東京・浅草九劇にて12月3日(木)から6日(日)まで上演される舞台「PINT」。その公開稽古が11月24日に行われ、女優の川島海荷と新井郁が稽古に取り組む様子を披露した。

同作は、川島が発起人となり新井に「二人芝居がやりたい」と持ち掛けて実現。その経緯をなぞらえたストーリー展開が舞台の脚本にそのまま組み込まれ、オークラによる脚本・演出のもと、「どんな芝居をするか?」の話し合いを登場人物の2人が繰り広げる姿を描いていく。

プライベートで新井と親交のある川島は、稽古後に開かれた合同取材で「一緒にお仕事をしたことがなかったのでずっと楽しみでした」と目を輝かせ、「冒頭の長ぜりふを聞いていて頼もしいな」と思ったことを明かした。

一方、新井は「最初の長ぜりふから言いにくいせりふがまったくない。自分の中にある思いと一緒だからかな」と脚本の感想を伝えると、「(川島とは)まったく違う環境にいながら共通の悩みを持つことで仲良くなったので、互いに心の中で渦巻いているものが出せたら何かが起こりそう」と期待に胸を膨らませた。

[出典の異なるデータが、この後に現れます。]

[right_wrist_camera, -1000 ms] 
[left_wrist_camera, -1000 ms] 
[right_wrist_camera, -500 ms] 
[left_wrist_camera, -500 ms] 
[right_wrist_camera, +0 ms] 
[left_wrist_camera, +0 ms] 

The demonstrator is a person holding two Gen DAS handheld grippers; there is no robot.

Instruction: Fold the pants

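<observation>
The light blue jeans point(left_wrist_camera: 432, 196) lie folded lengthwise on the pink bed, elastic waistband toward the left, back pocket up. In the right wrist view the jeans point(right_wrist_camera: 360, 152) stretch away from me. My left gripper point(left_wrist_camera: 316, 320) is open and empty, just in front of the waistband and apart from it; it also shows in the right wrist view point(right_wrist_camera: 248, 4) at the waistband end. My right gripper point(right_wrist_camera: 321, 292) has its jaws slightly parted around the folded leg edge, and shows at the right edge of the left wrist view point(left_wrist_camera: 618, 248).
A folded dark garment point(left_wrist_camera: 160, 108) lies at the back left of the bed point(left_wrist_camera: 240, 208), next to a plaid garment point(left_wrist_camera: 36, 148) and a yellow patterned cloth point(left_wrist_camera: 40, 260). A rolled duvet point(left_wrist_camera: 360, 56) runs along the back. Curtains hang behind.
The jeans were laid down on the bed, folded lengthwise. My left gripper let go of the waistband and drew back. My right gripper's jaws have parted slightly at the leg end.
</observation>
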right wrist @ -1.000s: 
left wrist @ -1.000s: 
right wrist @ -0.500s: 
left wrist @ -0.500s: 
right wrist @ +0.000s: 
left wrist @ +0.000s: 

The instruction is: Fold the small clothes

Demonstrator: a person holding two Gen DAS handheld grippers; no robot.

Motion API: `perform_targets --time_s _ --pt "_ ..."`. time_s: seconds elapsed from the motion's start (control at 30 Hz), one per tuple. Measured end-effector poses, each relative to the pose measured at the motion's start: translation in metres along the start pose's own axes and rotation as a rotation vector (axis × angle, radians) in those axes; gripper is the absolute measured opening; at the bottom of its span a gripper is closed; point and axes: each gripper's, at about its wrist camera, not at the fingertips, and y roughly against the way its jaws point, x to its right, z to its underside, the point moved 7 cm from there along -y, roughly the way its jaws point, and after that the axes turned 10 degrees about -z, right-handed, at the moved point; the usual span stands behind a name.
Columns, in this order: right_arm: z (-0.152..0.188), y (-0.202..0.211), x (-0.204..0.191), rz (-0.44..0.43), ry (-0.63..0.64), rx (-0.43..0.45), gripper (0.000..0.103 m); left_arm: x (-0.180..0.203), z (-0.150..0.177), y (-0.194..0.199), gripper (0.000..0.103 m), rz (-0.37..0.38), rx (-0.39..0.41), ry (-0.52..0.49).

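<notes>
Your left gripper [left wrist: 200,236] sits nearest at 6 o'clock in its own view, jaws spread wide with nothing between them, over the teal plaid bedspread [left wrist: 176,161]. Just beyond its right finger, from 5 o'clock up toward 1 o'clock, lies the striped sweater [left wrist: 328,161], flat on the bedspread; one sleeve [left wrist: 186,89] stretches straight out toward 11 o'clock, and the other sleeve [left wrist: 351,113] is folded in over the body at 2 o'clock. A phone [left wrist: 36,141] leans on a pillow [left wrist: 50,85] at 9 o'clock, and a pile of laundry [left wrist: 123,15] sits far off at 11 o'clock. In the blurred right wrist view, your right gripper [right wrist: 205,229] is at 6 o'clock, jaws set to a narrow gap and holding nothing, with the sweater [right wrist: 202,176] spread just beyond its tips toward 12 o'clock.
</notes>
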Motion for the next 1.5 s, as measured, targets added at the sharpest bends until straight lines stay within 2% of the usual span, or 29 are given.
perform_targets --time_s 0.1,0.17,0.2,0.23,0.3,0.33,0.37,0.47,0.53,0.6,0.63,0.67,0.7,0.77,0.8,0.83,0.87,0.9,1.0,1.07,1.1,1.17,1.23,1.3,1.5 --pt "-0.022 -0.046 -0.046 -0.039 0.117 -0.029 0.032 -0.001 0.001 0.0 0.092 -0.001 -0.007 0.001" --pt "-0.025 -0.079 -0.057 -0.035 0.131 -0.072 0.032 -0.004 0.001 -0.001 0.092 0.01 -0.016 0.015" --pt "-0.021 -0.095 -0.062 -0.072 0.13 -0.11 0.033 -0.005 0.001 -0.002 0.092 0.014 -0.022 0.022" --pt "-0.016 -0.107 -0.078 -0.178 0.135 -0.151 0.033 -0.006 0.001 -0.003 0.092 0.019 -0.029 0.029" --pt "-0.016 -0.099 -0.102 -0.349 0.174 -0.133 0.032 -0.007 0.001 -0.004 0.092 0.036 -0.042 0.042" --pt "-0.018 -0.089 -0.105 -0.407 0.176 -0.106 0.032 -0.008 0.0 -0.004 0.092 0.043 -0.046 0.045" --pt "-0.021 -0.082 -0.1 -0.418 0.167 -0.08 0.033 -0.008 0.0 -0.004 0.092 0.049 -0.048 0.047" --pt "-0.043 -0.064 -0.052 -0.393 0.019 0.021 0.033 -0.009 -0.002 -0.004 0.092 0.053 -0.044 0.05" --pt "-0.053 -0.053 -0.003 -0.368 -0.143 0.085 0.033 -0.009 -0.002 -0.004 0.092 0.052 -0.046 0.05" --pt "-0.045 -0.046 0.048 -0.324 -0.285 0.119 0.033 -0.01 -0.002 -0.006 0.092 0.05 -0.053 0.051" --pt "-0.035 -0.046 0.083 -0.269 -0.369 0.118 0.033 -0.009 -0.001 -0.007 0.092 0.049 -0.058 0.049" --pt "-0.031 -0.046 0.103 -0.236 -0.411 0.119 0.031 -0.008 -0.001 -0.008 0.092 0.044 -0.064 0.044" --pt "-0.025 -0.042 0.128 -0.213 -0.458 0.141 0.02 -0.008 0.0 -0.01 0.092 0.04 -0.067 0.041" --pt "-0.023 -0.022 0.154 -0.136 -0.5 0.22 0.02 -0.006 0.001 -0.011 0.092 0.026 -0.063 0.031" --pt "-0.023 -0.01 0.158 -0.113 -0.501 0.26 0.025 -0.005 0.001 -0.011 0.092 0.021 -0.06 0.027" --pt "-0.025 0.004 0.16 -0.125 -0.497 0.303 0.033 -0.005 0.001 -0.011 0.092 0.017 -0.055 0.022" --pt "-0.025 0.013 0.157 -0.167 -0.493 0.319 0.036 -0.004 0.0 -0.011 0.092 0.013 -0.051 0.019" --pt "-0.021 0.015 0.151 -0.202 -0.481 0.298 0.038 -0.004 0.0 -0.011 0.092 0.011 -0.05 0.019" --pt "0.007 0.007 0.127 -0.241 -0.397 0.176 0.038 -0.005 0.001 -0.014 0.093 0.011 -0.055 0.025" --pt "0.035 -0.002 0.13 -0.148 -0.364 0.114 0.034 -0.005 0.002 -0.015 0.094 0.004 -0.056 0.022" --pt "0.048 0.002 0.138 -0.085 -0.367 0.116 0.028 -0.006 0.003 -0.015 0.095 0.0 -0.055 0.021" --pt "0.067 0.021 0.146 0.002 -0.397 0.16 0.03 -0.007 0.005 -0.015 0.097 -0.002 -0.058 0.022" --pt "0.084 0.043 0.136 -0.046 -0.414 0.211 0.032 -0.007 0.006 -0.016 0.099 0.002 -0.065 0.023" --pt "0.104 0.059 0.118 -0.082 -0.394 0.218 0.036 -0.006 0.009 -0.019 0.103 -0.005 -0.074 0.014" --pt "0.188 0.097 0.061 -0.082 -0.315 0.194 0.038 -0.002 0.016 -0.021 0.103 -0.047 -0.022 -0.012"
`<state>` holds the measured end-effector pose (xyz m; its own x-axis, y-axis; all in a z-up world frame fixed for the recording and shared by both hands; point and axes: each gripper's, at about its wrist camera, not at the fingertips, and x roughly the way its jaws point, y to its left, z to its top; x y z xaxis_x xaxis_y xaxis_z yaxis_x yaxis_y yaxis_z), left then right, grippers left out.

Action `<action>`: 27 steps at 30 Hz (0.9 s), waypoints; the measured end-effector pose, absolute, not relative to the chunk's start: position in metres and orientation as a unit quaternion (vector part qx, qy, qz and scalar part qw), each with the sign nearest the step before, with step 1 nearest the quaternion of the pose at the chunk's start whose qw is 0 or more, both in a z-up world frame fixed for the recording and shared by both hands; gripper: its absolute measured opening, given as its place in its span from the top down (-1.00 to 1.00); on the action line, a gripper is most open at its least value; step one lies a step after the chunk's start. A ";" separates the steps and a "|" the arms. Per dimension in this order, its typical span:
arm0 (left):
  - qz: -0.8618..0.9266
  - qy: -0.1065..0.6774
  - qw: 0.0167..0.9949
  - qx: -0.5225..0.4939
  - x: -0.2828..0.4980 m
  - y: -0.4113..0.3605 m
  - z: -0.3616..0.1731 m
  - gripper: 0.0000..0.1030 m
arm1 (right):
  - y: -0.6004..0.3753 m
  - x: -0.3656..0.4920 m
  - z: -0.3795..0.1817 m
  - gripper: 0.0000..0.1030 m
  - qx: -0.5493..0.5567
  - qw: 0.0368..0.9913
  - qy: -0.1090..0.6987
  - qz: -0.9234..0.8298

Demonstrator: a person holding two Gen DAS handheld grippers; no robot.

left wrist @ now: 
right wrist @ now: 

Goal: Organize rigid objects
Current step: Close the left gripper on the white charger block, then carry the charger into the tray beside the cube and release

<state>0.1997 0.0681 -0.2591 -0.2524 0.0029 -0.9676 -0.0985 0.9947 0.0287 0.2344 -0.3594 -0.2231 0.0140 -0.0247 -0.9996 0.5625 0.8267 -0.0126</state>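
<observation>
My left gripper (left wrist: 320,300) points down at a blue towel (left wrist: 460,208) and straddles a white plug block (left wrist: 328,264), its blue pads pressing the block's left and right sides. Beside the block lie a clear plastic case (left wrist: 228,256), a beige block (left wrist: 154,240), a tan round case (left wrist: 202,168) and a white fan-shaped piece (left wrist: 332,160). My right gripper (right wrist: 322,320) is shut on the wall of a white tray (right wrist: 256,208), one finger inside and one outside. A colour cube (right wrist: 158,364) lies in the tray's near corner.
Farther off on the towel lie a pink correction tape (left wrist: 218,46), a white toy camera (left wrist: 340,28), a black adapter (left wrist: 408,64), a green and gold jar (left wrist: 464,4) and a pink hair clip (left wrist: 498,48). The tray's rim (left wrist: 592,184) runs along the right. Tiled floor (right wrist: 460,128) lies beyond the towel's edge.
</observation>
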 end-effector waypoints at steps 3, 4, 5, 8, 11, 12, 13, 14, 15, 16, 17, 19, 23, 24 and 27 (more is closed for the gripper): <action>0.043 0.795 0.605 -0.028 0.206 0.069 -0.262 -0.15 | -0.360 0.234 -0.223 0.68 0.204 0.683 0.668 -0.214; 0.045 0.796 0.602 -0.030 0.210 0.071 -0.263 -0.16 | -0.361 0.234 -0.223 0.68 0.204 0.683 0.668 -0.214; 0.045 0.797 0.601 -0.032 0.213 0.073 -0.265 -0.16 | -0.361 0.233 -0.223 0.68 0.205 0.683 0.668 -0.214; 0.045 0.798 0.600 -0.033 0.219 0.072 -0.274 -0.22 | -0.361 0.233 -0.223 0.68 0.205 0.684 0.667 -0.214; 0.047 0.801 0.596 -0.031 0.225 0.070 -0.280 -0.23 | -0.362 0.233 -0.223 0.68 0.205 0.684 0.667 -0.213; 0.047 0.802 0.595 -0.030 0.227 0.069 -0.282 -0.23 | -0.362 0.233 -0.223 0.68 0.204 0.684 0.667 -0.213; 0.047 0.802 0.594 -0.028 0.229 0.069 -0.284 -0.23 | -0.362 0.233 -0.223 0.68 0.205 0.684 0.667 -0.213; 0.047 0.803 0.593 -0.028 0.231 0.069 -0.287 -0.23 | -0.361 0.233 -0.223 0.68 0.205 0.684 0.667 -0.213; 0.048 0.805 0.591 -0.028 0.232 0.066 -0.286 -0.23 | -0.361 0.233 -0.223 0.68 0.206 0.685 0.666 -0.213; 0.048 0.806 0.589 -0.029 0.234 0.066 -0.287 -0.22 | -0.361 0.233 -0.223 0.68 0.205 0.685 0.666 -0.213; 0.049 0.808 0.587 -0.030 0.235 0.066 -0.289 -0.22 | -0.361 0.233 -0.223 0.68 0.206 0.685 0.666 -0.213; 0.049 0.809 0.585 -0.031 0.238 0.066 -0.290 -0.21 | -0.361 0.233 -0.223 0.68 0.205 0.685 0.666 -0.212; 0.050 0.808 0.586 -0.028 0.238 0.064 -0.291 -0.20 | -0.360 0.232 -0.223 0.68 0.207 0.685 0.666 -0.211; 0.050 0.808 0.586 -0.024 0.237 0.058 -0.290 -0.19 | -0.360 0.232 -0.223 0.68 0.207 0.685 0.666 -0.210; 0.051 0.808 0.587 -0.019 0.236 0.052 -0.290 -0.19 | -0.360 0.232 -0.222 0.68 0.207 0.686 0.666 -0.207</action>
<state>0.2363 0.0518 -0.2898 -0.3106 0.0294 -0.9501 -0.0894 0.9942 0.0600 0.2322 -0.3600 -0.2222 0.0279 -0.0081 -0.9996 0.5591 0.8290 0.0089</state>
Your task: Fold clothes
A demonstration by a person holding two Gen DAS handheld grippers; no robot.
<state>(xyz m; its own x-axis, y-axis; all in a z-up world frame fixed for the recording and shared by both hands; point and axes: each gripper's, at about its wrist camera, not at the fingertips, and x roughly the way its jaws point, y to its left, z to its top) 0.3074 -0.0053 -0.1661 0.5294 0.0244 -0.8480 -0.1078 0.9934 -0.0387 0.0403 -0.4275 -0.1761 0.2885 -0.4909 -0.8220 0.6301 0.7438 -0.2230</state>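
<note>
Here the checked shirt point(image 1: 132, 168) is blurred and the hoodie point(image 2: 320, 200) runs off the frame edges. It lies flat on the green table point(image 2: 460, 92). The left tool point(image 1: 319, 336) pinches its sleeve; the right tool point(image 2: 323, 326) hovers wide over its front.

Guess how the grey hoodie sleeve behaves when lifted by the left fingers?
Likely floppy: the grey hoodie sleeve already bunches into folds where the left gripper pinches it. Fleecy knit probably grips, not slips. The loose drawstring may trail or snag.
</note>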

脚本を手掛けたオークラは「この2人が芝居をやるという設定の芝居がいいな」と語ると「どこまでコメディータッチで描けるか」を考えているといい、「せりふなのか本当に話しているのか、分からないくらい自然体になるように演出したい」と意気込みを見せた。


初挑戦の二人芝居で苦労しながらも、自然体の演技で発見があったという川島は「稽古の中で(新井が)私に戸惑っている顔をしている時に、それはプライベートでも見たことがあるぞ」と気が付いたことを告白。

新井が懸命に否定するも「たぶん私が暴走して戸惑わせているんだと思う」と反省すると、オークラが「3人で食事をした時に、2人を見ていたらかみ合っていそうでかみ合っていない時があります」と打ち明け、笑いを誘った。

最後に新井は「やりたいことをやることを選んだ私たちの第一歩を皆さんにも目撃してもらって、笑って、感じて、皆さんの中にも何かが生まれますように」とコメント。
川島は「見た方々がやっぱり舞台って面白いなと思ってもらえたらうれしい」と話し、締めくくった。